Les oculaires utilisés en microscopie, convergents (de puissance positive) pour l'observation visuelle, dérivent des modèles classiquement connus, composés de deux verres (ou groupes de verres), un verre de champ au plus près de ce dernier servant à rabattre les rayons lumineux, issus de la pupille de l'objectif formant l'image intermédiaire, vers le verre d'œil observant cette image. Ce sont des oculaires négatifs, leur plan focal objet étant entre les deux verres. Le plus fréquent est l'oculaire de Huygens de type 4-3-2, c'est-à-dire dont la distance focale du verre de champ, l’espace entre verres et la distance focale du verre d'œil sont respectivement proportionnels à ces nombres. Il est corrigé du chromatisme apparent, si toutefois les deux lentilles sont de même verre, et composé de deux lentilles simples plan-convexes dont la convexité est tournée vers le faisceau incident. Surtout utilisé avec les objectifs achromatiques, il possède de l'aberration sphérique, de l'aberration chromatique longitudinale et de la distorsion. Une variante en est l'oculaire de Dollond, de symbole 3-2-1, vérifiant également la condition d'achromatisme perspectif.
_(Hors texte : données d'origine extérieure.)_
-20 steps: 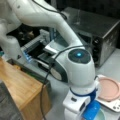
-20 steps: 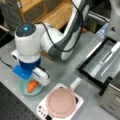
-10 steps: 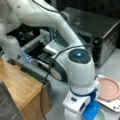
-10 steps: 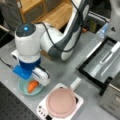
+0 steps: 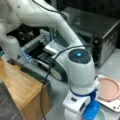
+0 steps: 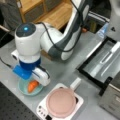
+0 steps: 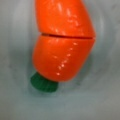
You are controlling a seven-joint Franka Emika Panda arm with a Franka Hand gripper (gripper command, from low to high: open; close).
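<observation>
The pincer [image 6: 35, 81] hangs low over a pale blue bowl [image 6: 23, 90] near a front view's bottom left, its tips hidden behind the white wrist housing, so I cannot tell how far they are parted or whether they have hold of anything. Right under it, inside the bowl, lies an orange toy carrot [image 6: 32, 86]; the wrist view shows the carrot [image 7: 63, 42] close up, split by a seam across its middle, with a green stub [image 7: 45, 83] at its lower end, resting on the bowl's pale floor [image 7: 100, 100]. Just beside the bowl sits a pink plate [image 6: 61, 102] on a small white scale [image 6: 41, 110]. Behind the arm, in both front views, stands a toaster oven [image 5: 100, 32] with its door [image 6: 100, 62] dropped open, on the grey bench [image 6: 65, 67]. A wooden cabinet [image 5: 22, 90] stands along the bench's edge.
</observation>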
De ce type d'oculaire dérive l'oculaire compensateur dont le verre d'œil est constitué d'un doublet. Destiné à corriger le résidu d'aberration chromatique de grandeur de l'objectif, il est surtout associé aux objectifs apochromatiques.
 Les oculaires convergents positifs sont utilisés notamment pour y placer un micromètre ou toute autre gravure. Ils découlent du type classique de Ramsden (1-1-1) vérifiant l'achromatisme apparent, quels que soient les verres le constituant. Dans cette conception, il est pratiquement inutilisable. D’une part, son plan focal objet étant confondu avec le verre de champ sur lequel les poussières se déposent, les empreintes laissées par le manipulateur se superposent à l'image. D’autre part, son plan focal image, qui est pratiquement le plan de l’anneau oculaire, étant confondu avec le verre d'œil, l’observateur ne peut y placer sa propre pupille. Pour y remédier, on a tendance à prendre un oculaire dérivé de symbole 3-2-3 où le chromatisme apparent n'est plus corrigé.
De type positif existent également des oculaires spéciaux pour porteurs de lunettes, à pupille de sortie très éloignée, destinés aux observateurs astigmates ou très myopes devant conserver leurs verres correcteurs. Le plus courant est un oculaire positif dont le verre de champ est constitué d'un triplet.
On utilise des oculaires divergents, de distance focale négative, à pupille de sortie F'oc virtuelle donnant à distance finie une image réelle pouvant être dans le plan d'une émulsion photographique. De courbure de champ opposée à celle des objectifs non plans, ils en assurent la compensation.